Nel caso in esame, il recupero del credito controverso era stato oggetto di un contenzioso tra la banca cedente e il proprio debitore culminato con la soccombenza della prima in appello.

La società di cartolarizzazione, presuntivamente cessionaria del credito controverso, impugnava pertanto la sentenza d’appello deducendo, a sostegno della propria legittimazione ad agire, di aver stipulato con la banca un contratto di cessione di crediti pecuniari ai sensi degli artt. 1, 4 e 7 della legge sulla cartolarizzazione (L. 130/1999)  in forza del quale aveva acquistato pro soluto alcuni crediti pecuniari, compreso quello controverso, vantati verso debitori classificati a sofferenza ed individuati in ciascun documento di identificazione allegato al contratto di cessione, e che di detta cessione era stata data notizia mediante avviso pubblicato nella Gazzetta Ufficiale, corredato dall’informativa ai debitori ceduti.

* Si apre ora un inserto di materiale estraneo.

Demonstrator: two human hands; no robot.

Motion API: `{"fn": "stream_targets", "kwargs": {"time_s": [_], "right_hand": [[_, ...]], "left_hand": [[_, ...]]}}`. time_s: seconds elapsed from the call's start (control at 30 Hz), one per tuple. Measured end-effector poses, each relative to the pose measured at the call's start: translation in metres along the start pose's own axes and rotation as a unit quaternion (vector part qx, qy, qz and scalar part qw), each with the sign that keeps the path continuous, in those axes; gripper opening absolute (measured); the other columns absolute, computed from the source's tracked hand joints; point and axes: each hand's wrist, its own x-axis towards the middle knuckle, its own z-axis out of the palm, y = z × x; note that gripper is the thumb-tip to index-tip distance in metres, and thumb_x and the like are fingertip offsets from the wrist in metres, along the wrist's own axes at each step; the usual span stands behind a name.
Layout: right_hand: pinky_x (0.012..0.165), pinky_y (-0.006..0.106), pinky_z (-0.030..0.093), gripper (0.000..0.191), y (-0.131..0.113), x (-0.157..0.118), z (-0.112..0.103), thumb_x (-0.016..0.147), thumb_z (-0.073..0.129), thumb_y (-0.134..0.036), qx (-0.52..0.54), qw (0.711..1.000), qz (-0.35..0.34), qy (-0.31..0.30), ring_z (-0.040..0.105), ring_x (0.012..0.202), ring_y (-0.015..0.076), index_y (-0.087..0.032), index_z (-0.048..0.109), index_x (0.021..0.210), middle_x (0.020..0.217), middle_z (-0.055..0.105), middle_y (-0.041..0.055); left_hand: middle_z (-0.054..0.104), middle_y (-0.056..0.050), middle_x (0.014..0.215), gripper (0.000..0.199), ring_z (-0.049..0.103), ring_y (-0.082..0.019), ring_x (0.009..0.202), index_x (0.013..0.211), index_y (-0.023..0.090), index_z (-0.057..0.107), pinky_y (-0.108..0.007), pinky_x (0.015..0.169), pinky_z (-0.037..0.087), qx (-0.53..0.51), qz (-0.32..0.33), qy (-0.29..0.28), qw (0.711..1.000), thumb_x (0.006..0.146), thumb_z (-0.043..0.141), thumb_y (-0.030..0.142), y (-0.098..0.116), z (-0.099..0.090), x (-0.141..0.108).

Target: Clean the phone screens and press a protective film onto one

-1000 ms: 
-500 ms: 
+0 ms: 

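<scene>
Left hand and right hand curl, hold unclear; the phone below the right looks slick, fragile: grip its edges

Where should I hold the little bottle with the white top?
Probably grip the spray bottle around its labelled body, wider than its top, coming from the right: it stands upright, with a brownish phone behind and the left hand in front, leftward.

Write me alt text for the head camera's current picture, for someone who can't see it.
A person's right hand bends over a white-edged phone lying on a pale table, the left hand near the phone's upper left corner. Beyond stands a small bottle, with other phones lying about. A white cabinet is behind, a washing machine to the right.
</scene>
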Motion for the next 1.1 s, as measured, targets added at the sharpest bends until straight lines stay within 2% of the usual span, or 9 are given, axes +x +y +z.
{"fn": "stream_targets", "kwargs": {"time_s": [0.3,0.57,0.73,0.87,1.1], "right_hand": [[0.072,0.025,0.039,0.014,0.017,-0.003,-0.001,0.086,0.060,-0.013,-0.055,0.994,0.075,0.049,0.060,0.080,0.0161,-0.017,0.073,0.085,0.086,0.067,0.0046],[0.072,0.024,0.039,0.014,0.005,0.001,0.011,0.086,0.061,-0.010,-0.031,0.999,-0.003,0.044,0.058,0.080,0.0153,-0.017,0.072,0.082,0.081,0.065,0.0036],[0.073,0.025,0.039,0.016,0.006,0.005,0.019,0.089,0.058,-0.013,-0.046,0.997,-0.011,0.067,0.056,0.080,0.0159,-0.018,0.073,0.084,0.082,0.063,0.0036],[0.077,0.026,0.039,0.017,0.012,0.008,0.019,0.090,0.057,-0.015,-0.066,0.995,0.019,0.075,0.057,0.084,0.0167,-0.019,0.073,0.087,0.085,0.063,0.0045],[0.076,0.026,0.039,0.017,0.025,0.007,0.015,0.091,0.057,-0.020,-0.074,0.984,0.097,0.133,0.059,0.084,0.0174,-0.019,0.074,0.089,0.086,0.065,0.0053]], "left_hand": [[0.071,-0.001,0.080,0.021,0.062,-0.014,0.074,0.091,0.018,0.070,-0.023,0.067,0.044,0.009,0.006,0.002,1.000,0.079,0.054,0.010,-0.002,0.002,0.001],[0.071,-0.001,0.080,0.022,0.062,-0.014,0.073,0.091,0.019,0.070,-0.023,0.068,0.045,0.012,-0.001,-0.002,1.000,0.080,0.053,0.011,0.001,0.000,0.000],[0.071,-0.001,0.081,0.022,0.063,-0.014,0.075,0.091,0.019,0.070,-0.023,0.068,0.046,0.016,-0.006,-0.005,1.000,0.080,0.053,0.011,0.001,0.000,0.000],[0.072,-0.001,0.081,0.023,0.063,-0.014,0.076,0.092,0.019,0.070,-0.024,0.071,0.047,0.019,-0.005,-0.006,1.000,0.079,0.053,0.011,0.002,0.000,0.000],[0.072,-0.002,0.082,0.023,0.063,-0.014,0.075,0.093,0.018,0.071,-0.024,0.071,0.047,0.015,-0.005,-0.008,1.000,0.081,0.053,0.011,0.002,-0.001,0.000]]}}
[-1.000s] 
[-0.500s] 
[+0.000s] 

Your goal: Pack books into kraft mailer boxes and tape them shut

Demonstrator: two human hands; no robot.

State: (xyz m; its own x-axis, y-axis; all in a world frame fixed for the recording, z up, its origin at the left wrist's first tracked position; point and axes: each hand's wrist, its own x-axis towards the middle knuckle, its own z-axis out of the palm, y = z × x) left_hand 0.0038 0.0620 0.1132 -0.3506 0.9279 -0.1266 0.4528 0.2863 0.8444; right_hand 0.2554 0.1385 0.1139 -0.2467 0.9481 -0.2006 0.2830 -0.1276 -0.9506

Ciò posto, tuttavia, la società di cartolarizzazione non aveva prodotto in giudizio il contratto di cessione né l’elenco specifico dei crediti allegato al medesimo, sicché la Suprema Corte ha avuto modo di precisare che: ““la pubblicazione in Gazzetta Ufficiale della cessione in blocco esonera la cessionaria dal notificare la cessione al titolare del debito ceduto ed è un adempimento che si pone sullo stesso piano di quelli prescritti in via generale dall’art. 1264 c.c., ma non esonera la parte che agisce affermandosi successore a titolo particolare del creditore originario, in virtù di un’operazione di cessione in blocco secondo la speciale disciplina di cui all’art. 58 TUB, dall’onere di dimostrare l’inclusione del credito per cui agisce in detta operazione; dimostrazione che –quando non sia contestata l’esistenza del contratto di cessione in sé – può dirsi soddisfatta tramite l’indicazione delle caratteristiche dei crediti ceduti, contenuta nell’avviso della cessione pubblicato dalla società cessionaria nella Gazzetta Ufficiale, là dove tali indicazioni siano sufficientemente precise e consentano, quindi, di ricondurlo con certezza tra quelli compresi nell’operazione di trasferimento in blocco, in base alle sue caratteristiche concrete; con la conseguenza che ove tale riconducibilità non sia desumibile con certezza dalle suddette indicazioni sarà necessaria la produzione del contratto e/o dei suoi allegati, ovvero sarà necessario fornire la prova della cessione dello specifico credito oggetto di controversia in altro modo.”

Il ricorso, dunque, è stato di dichiarato inammissibile proprio in quanto alla carenza documentale dimostrata dalla società di cartolarizzazione, la quale, non producendo il relativo accordo e la specificazione dei crediti ceduti, non è stata di fatto in grado di dimostrare la propria legittimazione ad agire.